By Michael Fitzpatrick - RFI
France Eric GaillardPool via AP
DEC 1, 2020 LISTEN
Eric Gaillard/Pool via AP

A huge wave of public anger has forced the French government to promise to re-draft crucial sections of the controversial security legislation. The French daily newspapers look at what this might mean for the proposed law and for the ruling majority.

Centrist daily Le Monde gives this story pride of place, saying the ruling majority has been forced back to the drawing-board on the controversial Article 24, which concerns the use of photographs of police officers by professional journalists, with Interior Minister Gérald Darmanin getting a sharp telling-off from President Emmanuel Macron.

The President is annoyed
The president is annoyed that he has had to intervene personally in a debate which brought at least 130,000 protestors onto French streets last weekend during the worst health, social and economic crisis the country has ever seen.

Right-wing Le Figaro mentions the ruling party reverse, but focuses on the government's efforts to re-establish confidence between the police and the French public, with Minister Darmanin promising better training for the rank-and-file, and more robust management by senior officers who will be expected to keep their staff in line, especially on the question of race.

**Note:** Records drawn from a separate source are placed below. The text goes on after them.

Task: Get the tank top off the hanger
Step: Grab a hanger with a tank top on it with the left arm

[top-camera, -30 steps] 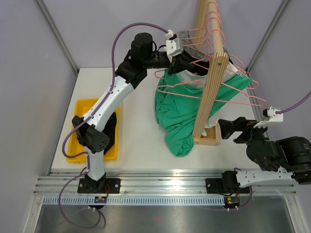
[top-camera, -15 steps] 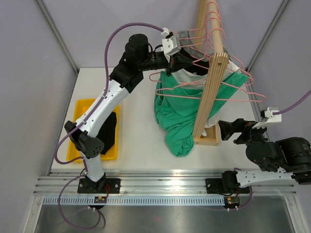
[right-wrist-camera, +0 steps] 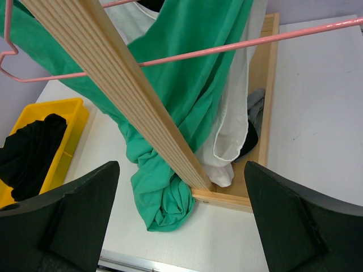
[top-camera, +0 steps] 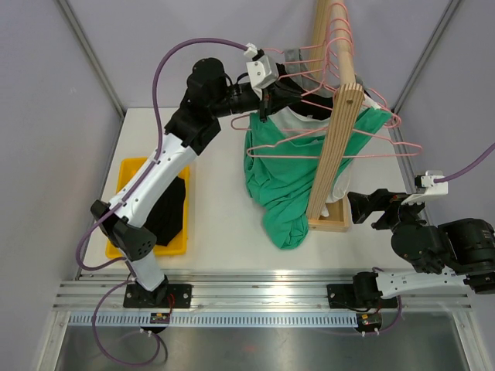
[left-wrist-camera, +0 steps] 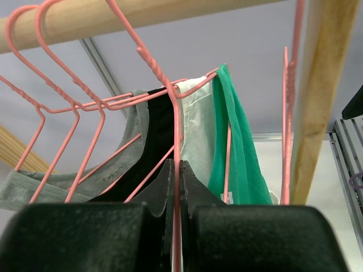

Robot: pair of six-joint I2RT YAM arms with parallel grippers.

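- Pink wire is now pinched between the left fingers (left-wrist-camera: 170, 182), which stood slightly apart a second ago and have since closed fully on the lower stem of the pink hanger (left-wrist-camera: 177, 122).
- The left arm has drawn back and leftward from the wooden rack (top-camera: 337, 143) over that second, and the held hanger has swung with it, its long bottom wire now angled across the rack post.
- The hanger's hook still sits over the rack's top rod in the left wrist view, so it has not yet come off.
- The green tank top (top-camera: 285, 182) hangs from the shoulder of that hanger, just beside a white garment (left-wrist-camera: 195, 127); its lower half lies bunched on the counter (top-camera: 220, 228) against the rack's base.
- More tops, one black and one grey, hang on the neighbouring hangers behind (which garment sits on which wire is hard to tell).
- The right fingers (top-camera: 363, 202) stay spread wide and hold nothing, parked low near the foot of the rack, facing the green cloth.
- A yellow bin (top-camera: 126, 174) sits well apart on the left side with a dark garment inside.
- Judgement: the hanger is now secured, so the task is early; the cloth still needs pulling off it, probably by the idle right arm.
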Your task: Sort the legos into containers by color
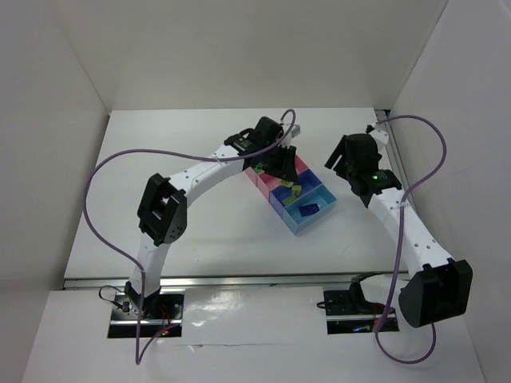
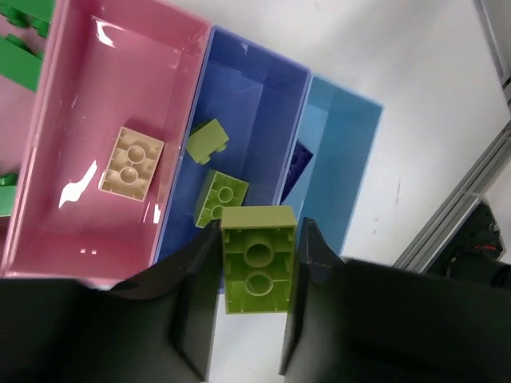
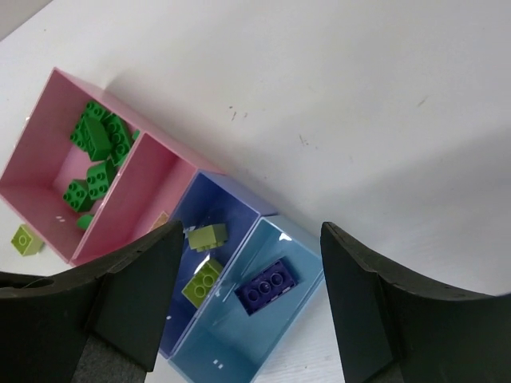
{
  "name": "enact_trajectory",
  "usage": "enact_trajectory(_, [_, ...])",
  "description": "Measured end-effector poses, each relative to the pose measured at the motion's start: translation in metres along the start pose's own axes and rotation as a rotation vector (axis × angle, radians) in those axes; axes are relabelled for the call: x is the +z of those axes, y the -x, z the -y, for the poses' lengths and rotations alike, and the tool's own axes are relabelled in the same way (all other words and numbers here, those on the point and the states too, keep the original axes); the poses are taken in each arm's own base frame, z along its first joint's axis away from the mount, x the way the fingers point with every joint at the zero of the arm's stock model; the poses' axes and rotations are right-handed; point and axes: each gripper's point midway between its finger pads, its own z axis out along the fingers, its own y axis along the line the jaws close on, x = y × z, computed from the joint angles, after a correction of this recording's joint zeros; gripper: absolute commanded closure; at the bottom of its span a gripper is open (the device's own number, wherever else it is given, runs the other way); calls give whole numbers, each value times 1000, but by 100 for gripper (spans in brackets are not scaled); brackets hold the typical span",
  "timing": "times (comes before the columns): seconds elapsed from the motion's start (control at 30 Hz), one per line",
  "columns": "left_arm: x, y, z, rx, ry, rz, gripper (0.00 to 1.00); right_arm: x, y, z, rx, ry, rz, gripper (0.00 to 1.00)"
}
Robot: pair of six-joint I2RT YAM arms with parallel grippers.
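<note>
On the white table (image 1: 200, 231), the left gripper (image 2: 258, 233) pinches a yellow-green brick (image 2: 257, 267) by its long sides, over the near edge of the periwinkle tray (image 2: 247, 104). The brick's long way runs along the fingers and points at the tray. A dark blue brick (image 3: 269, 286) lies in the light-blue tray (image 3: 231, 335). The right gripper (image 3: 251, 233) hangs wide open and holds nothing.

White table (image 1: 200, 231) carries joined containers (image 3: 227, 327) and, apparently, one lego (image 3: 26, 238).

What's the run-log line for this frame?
left gripper: shut on yellow-green lego | location: over periwinkle tray rim | tray holds: two yellow-green legos | right gripper: open, empty | phase: likely pre-release
</note>
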Motion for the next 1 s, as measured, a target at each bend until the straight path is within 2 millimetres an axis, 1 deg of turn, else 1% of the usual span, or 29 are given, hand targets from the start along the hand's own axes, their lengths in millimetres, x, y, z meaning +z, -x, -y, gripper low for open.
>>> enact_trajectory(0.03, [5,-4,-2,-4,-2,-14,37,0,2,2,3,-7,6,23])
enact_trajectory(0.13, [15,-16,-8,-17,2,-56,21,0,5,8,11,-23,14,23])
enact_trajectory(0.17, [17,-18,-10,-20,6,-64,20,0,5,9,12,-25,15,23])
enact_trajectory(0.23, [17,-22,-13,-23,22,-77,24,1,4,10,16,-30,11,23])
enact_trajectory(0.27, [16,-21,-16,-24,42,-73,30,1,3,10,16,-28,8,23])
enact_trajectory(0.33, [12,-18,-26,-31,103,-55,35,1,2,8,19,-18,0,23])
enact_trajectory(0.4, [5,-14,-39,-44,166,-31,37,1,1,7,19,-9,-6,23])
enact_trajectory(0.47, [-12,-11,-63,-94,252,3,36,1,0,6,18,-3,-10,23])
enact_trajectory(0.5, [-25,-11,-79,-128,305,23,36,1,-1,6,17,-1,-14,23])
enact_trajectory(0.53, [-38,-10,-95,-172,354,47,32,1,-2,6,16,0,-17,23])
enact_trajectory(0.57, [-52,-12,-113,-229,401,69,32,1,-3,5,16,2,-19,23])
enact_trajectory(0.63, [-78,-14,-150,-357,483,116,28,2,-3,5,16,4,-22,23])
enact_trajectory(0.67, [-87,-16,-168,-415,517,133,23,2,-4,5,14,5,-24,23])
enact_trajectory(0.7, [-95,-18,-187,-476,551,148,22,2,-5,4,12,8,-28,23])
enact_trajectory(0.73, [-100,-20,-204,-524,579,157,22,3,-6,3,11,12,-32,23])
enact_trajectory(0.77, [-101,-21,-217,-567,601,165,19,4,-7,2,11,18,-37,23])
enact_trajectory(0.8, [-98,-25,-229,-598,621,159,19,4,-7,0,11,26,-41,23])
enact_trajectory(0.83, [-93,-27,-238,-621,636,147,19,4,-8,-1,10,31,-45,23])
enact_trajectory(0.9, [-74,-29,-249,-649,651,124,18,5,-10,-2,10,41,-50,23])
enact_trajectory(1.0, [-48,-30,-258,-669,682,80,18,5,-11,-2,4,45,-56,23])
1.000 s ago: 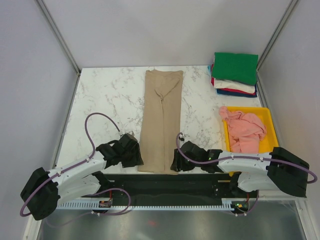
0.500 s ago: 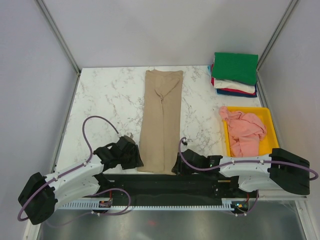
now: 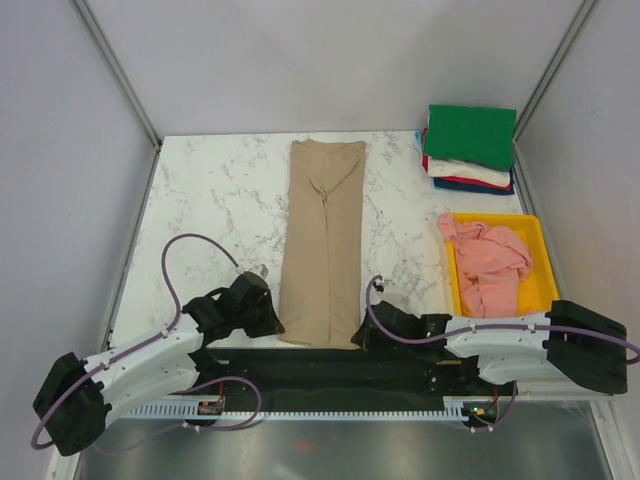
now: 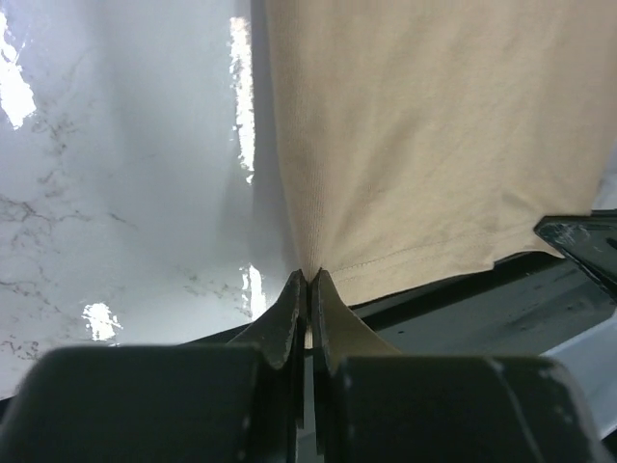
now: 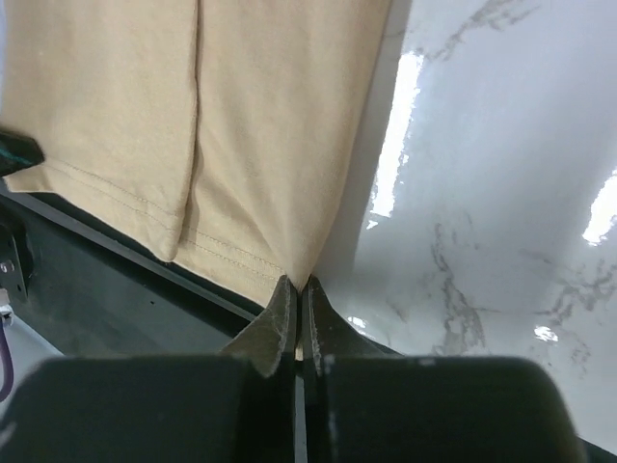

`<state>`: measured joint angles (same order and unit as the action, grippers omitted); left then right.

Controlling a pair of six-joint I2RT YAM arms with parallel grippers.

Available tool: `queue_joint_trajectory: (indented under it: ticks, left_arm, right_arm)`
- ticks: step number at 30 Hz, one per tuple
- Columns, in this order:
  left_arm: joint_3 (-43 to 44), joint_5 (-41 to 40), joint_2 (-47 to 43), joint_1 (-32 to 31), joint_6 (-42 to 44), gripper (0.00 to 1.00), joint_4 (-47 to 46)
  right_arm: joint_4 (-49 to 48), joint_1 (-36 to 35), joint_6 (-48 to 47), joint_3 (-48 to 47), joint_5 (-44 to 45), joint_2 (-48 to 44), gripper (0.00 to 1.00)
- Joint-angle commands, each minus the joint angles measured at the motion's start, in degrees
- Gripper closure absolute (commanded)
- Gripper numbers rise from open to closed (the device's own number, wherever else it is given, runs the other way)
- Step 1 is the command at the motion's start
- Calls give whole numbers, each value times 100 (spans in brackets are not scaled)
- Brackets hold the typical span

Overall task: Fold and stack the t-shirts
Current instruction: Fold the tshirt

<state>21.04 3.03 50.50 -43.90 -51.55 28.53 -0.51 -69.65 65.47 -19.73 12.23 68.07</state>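
Marble for the bench (image 3: 210,200) — largest thing in view, carrying all the rest. Down its middle, laid flat as a long narrow strip with the sides folded in: the tan shirt (image 3: 322,240), hem at the near edge, collar end far. At the far right corner, a neat stack of folded shirts (image 3: 470,150), green on top. Just nearer than that, a yellow tray (image 3: 541,262) holding a crumpled pink shirt (image 3: 488,265). Down at the hem: left gripper (image 4: 308,280), jaws pinched together on the left hem corner; right gripper (image 5: 297,286), likewise clamped on the right one. Judged to be the start of the lengthwise fold — next, probably lift both corners together and carry them evenly toward the collar, keeping the strip square.
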Motion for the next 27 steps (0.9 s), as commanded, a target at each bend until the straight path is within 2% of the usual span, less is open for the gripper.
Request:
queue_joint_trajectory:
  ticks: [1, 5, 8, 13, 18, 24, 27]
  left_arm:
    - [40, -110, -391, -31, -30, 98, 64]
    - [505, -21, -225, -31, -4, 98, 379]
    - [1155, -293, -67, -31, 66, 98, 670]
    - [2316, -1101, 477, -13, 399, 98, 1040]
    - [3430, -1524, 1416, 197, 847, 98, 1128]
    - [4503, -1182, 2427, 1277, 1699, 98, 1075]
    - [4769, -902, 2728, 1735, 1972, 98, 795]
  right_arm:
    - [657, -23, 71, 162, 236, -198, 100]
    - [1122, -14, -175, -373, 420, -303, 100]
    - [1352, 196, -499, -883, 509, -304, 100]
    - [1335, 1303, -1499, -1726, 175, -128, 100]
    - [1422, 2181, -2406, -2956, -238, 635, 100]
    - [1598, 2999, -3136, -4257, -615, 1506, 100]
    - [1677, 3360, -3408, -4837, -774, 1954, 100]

Left-leaning Libération says the government has got itself into a useless embarrassment on the legislative front, when the real problem is the way the French police service is mismanaged. Those who look after our security, says Libé, think only in terms of repression. Conflict is therefore inevitable. And the general attitude of a police force managed for keeping us under control means that acts of violence will be perpetrated by individual officers who feel empowered by a conviction that they know how to deal with the problem. And that their stupid violence will be applauded by senior officers.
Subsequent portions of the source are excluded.